February 1399: Leicester Castle

I
kneel in the chapel, beside the bier where my lord, my lover, my husband, lies cold in death. I keep vigil, as a good wife should, and as my heart dictates, but tomorrow we will begin the slow journey south from Leicester to London. And there, in London, I will lose him for ever.

The February day is short; already the night encroaches so that the pillars and arches fade from my sight. In my widow's weeds I am barely a shadow amongst so many others.

I work my way through the beads of my rosary—the first gift he ever gave me when I was still determinedly withstanding his impossible glamour—lips moving soundlessly, offering up prayers for John's soul, for my own strength to withstand the coming ordeal. My mind is quite clear but my heart is as uncompromisingly bleak as a Lenten fast. As coldly unresponsive as his, even though mine still beats,
and his is still for ever. I cannot contemplate my life as it must now be.

I sit back on my heels, lips still but a little pursed, my stare decidedly judgemental.

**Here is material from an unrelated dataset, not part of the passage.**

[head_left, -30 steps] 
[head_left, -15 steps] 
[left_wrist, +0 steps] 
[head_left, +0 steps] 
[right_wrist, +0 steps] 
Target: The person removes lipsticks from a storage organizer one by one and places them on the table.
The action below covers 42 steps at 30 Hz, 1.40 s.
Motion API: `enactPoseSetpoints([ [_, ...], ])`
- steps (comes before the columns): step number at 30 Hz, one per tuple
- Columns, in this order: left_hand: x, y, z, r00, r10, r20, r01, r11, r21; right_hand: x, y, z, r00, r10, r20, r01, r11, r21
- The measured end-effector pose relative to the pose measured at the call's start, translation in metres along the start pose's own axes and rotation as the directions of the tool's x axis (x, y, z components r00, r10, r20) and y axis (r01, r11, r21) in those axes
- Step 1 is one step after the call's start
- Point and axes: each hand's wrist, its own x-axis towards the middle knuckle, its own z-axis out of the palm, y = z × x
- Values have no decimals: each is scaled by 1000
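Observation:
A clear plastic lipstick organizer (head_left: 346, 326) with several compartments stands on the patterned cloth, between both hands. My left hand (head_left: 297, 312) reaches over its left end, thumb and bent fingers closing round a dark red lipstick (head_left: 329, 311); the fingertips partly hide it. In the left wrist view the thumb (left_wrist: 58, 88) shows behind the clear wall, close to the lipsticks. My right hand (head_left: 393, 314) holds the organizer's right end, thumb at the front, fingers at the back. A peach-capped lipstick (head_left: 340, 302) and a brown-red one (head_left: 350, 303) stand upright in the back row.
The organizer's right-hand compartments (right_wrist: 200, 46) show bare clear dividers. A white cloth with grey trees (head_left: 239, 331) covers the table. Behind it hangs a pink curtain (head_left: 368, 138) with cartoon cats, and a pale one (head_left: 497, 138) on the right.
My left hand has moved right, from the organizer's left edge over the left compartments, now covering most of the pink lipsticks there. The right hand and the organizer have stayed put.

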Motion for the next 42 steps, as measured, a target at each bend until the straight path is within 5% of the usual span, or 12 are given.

‘Behold me in full widow's weeds again,' I say. ‘You don't like them, but you leave me with no choice in the matter, unless you wish me to become an object of gossip again.' I force myself to imagine life without him after all. ‘I will have to keep a cage of singing birds for company. Do you recall how Margaret loved them? I remember you throwing a cover over them to shut them up. Now there will be no one to complain.'

His magnificence outshines me, even now, making me a shabby crow in contrast to a showy peacock. He had always loved me, as his Duchess, to wear jewel-colours. Emerald and sapphire blue, blood-red crimson or rich vermilion, all overlaid with cloth-of-gold.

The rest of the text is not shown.